A Europa produz maconha de forma industrial. Produz em quantidade suficiente para satisfazer uma parte importante de sua demanda (ao redor de 60%) e reduzir sua dependência de outros continentes. Durante os últimos cinco anos se consolidou uma revolução silenciosa no narcotráfico, até o ponto de fomentar um mercado interior europeu com seu fluxo de importações e exportações.
O fenômeno também afeta a Espanha, onde a produção quintuplicou e o confisco de plantas de cannabis cresceu ao redor de 52% entre 2009 e 2013, segundo dados do Ministério de Interior. Nas cinco províncias mais afetadas foram confiscadas cerca de 105.000 plantas apenas em 2013. Há uma década, um especialista advertiu sobre a futura evolução de uma droga europeia e a batizou com o nome de eurocannabis.
Aquela menção à eurocannabis, que alguns tacharam como uma projeção um tanto alarmista, se consolidou. A melhoria genética de alguns tipos de sementes, os avanços na tecnologia dos cultivos hidropônicos (sem terra), a existência de plantas menores capazes de gerar entre quatro e seis colheitas por ano com produções de maior qualidade brindam uma “vantagem competitiva” às hortas nativas. Consequência disso, o cultivo de cannabis se generalizou na Europa, a produção se triplicou em cinco anos e afeta 26 países europeus. Segundo a Europol, foram confiscadas mais de sete milhões de plantas em 2012.
Existem indicadores suficientes para afirmar que a Espanha não apenas se incorporou ao grupo de produtores, mas também ao de exportadores de maconha.
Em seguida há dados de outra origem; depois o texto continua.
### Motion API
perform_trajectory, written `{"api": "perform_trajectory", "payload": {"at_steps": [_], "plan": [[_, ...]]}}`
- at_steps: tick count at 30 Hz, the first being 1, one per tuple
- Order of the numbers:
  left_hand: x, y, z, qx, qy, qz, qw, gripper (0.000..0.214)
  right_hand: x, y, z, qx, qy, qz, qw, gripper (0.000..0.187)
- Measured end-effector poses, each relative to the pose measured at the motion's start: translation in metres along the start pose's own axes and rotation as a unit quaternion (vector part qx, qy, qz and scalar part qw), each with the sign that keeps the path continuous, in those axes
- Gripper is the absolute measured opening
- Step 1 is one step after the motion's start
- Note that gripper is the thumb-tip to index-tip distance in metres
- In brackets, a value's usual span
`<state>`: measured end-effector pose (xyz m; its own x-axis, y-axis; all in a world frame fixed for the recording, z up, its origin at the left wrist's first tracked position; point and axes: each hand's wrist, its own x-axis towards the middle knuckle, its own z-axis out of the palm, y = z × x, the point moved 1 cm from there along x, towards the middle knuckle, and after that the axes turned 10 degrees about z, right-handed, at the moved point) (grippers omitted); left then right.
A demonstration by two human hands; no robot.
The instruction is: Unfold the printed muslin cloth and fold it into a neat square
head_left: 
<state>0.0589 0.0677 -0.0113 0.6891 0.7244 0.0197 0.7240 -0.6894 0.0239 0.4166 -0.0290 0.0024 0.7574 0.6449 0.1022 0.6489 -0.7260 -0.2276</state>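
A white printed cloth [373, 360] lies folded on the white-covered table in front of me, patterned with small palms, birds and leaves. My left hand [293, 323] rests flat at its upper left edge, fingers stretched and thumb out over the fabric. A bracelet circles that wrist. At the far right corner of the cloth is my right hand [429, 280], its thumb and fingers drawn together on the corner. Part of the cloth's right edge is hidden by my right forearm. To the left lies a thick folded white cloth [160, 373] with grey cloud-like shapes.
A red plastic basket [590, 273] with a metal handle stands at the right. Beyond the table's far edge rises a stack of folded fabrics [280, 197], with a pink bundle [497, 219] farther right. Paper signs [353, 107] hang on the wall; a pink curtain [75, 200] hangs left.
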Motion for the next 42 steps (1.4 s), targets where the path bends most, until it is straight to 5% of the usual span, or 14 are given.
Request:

Os dados do interior são ilustrativos: a soma das plantas de maconha confiscadas nas cinco províncias mais afetadas (Murcia, Málaga, Granada, Alicante e Valência, por esta ordem) supera as 105.000 durante o ano de 2013. As operações que começaram descobrindo pequenos viveiros caseiros evoluíram até chegar a instalações quase industriais, detrás das quais há atores que operam com uma ideia de negócio.
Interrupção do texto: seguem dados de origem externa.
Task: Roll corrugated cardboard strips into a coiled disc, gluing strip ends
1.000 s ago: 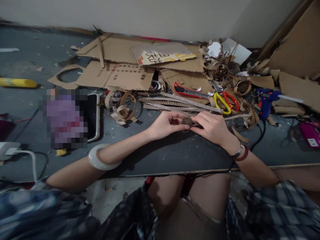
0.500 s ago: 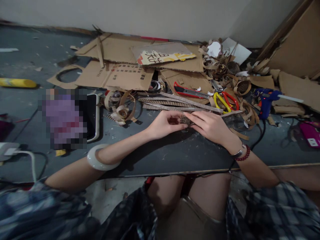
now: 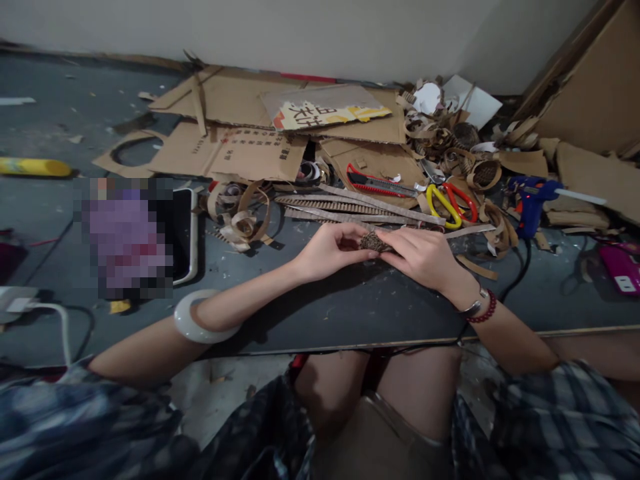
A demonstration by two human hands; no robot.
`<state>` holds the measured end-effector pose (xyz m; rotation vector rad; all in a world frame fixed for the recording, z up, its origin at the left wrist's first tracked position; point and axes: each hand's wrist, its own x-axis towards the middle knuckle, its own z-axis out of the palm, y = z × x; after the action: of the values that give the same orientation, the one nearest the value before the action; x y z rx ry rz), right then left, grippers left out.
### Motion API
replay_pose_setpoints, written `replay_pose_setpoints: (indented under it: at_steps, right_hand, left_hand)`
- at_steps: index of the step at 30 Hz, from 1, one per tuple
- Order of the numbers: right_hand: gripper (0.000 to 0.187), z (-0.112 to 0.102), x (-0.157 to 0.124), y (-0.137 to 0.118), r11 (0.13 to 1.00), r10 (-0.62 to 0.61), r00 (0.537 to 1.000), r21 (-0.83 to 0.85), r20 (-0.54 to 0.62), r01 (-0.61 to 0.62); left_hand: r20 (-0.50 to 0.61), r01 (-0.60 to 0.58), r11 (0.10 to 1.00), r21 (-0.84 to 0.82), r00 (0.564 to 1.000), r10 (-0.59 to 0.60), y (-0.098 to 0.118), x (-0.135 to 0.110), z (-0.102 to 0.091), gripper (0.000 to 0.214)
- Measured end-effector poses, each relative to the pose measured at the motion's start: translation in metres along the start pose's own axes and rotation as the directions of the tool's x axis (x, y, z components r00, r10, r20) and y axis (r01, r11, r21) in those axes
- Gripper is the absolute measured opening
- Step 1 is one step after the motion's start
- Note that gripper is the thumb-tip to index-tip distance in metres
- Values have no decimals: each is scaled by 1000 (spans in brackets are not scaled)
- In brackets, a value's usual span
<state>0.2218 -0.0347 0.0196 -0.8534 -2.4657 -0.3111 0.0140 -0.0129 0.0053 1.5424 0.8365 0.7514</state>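
Clamping a coiled cardboard roll (image 3: pixel 374 242) between left hand (image 3: pixel 330 252) and right hand (image 3: pixel 423 257) — grips together, roll half-hidden.

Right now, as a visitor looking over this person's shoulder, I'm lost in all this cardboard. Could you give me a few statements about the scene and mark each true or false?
The left hand and right hand both pinch a small rolled corrugated cardboard coil. True.

The pale bangle is on the right forearm. False: it is on the left forearm.

The scissors with yellow and red handles lie beyond the right hand. True.

The left hand grips the blue hot glue gun. False: the gun sits off to the right, untouched.
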Motion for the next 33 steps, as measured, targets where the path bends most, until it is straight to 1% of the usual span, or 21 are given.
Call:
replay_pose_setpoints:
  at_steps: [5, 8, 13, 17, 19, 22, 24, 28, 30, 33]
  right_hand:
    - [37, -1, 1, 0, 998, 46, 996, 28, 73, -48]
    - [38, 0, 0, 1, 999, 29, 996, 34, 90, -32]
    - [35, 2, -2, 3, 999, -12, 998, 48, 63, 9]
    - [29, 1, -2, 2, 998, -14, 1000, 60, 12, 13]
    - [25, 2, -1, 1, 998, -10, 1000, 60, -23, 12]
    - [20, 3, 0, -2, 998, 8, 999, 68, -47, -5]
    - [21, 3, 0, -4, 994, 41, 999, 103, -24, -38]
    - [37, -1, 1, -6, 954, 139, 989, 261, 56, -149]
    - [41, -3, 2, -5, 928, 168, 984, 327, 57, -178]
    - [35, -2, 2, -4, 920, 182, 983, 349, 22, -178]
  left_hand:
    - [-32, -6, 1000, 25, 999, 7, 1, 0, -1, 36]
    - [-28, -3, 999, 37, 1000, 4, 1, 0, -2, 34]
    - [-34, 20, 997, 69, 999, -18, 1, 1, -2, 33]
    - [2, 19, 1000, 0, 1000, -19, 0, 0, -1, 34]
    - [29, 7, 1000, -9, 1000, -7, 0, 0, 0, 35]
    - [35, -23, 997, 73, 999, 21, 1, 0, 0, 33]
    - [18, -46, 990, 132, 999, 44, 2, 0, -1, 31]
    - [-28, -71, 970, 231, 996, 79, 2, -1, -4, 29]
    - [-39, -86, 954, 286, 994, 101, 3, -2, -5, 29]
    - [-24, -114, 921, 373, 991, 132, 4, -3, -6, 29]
Tanto a polícia quanto a Guarda Civil não possuem muitas informações sobre o perfil dos agricultores. Tivemos casos de produtores locais sem relação com distribuidores estrangeiros, mas também de produtores estrangeiros (holandeses e britânicos) estabelecidos na Espanha. “A investigação destes casos é muito mais complexa”, comenta um tenente da Guarda Civil em Málaga, “porque estas organizações são muito pequenas e não precisam do número de colaboradores nem a complexidade de uma operação de transporte de haxixe, por exemplo. O mesmo produtor pode fazer quase todas as tarefas”, explica o oficial, “não precisa cruzar o Estreito nem nada parecido: coloca a produção em um carro ou em um caminhão e a leva até seu destino. No máximo, precisa de algumas pessoas para vigiar a propriedade ou o galpão.”
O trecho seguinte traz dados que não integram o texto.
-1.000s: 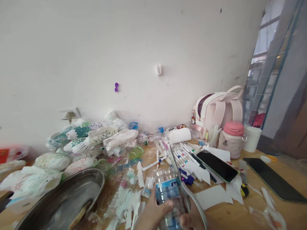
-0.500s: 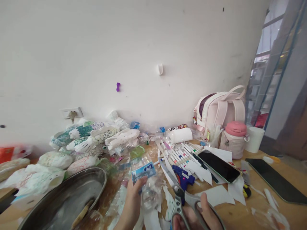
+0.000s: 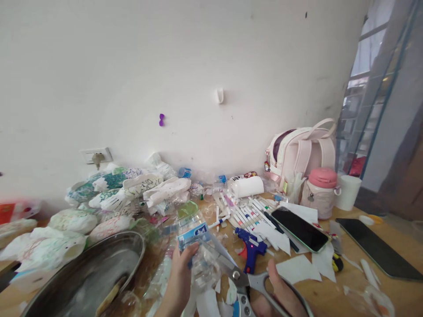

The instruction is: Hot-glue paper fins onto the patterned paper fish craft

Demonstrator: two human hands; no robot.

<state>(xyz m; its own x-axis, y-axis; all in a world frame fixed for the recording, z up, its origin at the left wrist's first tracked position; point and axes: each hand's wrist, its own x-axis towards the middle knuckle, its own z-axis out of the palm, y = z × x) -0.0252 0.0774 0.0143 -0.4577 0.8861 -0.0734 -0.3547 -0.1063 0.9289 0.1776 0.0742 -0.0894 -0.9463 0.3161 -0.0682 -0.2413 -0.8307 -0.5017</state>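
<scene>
While left hand grips bottle, scissors swung closer, blades overlapping it

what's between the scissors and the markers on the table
In the head view, a blue glue gun lies between the scissors and the markers.

basin left of bottle | glue gun left of phone | backpack behind flask
</scene>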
Os agentes consultados reconhecem a “vantagem competitiva” dos produtores locais pela eliminação de intermediários em uma parte da cadeia, o que aparece nos relatórios. “Os agricultores dos tradicionais países produtores de cannabis”, diz a Europol, “não recebiam mais que uma modesta porcentagem do preço final pago pelos consumidores europeus. No entanto, os produtores europeus chegam a ganhar quase 50% da renda.” Também existe outro fator, que é o preço: o grama de maconha subiu de 3,58 euros a 5,02 em quatro anos, enquanto que o grama de haxixe (a resina da planta de cannabis) permaneceu estável. Essa estabilidade nos preços é explicada pelos especialistas da Europol como outro indicativo da concorrência imposta pela eurocannabis, que está se apoderando de mercados antes quase exclusivos do haxixe procedente do Marrocos. A evolução dos confiscos também aponta uma evidente queda: dos mais de 700.000 quilos nos anos 90 a pouco mais de 300.000 na atualidade.
A geografia do novo mercado europeu ainda é imprecisa, porque as estatísticas são muito recentes, a coleta de dados não está homologada e coexistem cultivos em viveiros e cultivos de exterior, estes mais extensos em países do sul da Europa, entre eles a própria Espanha, onde às vezes se ocultam entre plantações de milho ou outros produtos agrícolas.
Os especialistas coincidem que os dois maiores produtores de maconha são Holanda e Reino Unido, onde se localizaram maior número de plantações. Atrás ficariam, só em 2012, Polônia e Bélgica, onde foram descobertos entre 1.200 e 1.500 centros de produção. O caso belga tem sua explicação: por causa de algumas mudanças legislativas que penalizavam o cultivo, os produtores holandeses transferiram algumas de suas plantas para a Bélgica, para depois importar a produção para suas coffee shops.